Raadpleeg voor meer informatie het artikel over het exporteren en importeren van de inrichtingsconfiguratie.

Persoonlijke gegevens beheren

De oplossing voor het inrichten van Workday-gebruikers in Active Directory vereist dat er een inrichtingsagent is geïnstalleerd op een on-premises Windows-server. Deze agent maakt logboeken in het Windows-gebeurtenislogboek die persoonlijke gegevens kunnen bevatten, afhankelijk van de kenmerktoewijzingen tussen Workday en AD. Om de privacyrechten van gebruikers na te leven, kunt u ervoor zorgen dat er niet langer dan 48 uur gegevens in de gebeurtenislogboeken worden bewaard door een geplande Windows-taak in te stellen waarmee het gebeurtenislogboek wordt gewist.

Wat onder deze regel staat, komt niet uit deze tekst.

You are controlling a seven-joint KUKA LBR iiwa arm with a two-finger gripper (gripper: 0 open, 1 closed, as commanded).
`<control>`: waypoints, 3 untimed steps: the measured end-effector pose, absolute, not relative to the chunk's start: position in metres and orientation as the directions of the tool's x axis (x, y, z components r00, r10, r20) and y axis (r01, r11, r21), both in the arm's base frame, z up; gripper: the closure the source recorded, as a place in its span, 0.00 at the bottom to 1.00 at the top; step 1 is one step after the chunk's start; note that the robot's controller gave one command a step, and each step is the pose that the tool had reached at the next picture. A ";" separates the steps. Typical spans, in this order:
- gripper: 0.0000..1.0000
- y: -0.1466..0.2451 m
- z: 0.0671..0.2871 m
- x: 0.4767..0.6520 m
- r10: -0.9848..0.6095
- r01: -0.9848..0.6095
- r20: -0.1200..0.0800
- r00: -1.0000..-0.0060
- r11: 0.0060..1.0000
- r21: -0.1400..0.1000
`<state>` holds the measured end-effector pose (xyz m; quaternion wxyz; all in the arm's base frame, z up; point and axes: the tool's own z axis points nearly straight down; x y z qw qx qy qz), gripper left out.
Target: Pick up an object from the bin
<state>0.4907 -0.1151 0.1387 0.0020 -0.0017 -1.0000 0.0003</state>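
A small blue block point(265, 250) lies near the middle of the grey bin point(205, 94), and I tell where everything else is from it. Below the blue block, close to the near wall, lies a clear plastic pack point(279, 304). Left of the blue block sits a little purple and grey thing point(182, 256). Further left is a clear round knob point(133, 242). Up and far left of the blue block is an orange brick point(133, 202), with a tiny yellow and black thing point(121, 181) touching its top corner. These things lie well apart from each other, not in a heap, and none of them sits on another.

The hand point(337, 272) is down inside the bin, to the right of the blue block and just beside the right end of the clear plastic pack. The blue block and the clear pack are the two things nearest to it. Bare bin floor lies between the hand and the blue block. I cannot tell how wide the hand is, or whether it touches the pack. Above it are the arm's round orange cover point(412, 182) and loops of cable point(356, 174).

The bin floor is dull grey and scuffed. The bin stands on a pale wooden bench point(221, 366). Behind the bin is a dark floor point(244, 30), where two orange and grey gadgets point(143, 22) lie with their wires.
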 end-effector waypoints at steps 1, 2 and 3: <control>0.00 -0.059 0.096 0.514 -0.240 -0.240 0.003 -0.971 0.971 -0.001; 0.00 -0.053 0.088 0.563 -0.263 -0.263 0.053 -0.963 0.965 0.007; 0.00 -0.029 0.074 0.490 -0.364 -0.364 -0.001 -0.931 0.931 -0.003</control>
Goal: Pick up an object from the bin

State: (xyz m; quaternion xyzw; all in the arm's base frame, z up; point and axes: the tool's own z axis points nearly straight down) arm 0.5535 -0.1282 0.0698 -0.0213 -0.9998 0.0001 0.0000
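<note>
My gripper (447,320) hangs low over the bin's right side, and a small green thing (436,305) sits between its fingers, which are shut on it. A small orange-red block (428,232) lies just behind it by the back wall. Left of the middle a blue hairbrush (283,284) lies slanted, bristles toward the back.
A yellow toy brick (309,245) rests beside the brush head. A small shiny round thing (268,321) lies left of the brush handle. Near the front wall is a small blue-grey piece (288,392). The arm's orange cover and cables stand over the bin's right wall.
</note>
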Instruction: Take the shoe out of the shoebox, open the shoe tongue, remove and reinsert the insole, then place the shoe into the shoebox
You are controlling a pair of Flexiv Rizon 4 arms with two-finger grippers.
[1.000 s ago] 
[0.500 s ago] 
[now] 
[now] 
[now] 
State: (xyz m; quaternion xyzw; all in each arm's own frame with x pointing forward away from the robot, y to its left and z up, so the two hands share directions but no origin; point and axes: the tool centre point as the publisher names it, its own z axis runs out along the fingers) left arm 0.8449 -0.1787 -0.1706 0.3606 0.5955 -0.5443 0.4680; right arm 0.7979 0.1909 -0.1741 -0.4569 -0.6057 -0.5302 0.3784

De Microsoft Entra-inrichtingsservice valt in de categorie gegevensverwerker van AVG-classificatie. Als een pijplijn voor het verwerken van gegevens, biedt de service voorzieningen voor gegevensverwerking aan belangrijke partners en eindgebruikers. Microsoft Entra-inrichtingsservice genereert geen gebruikersgegevens en heeft geen onafhankelijke controle over welke persoonlijke gegevens worden verzameld en hoe deze worden gebruikt. Het ophalen, samenvoegen, analyseren en rapporteren van gegevens in Microsoft Entra-inrichtingsservice is gebaseerd op bestaande bedrijfsgegevens.

Notitie

Voor informatie over het weergeven of verwijderen van persoonsgegevens, raadpleegt u de richtlijnen van Microsoft op de site Verzoek tot toegang tot persoonsgegevens met betrekking tot de AVG (Algemene Verordening Gegevensbescherming). Zie voor algemene informatie over AVG de AVG-sectie van het Vertrouwenscentrum van Microsoft en de AVG-sectie van de Service Trust Portal.

Met betrekking tot het bewaren van gegevens genereert de Microsoft Entra-inrichtingsservice geen rapporten, voert geen analyses uit en biedt geen inzichten na een periode van 30 dagen. Daarom slaat de Microsoft Entra-inrichtingsservice geen gegevens langer dan 30 dagen op, verwerkt of bewaart deze niet. Dit ontwerp voldoet aan de AVG-regelgeving, de privacynalevingsregels van Microsoft en het bewaarbeleid voor gegevens van Microsoft Entra.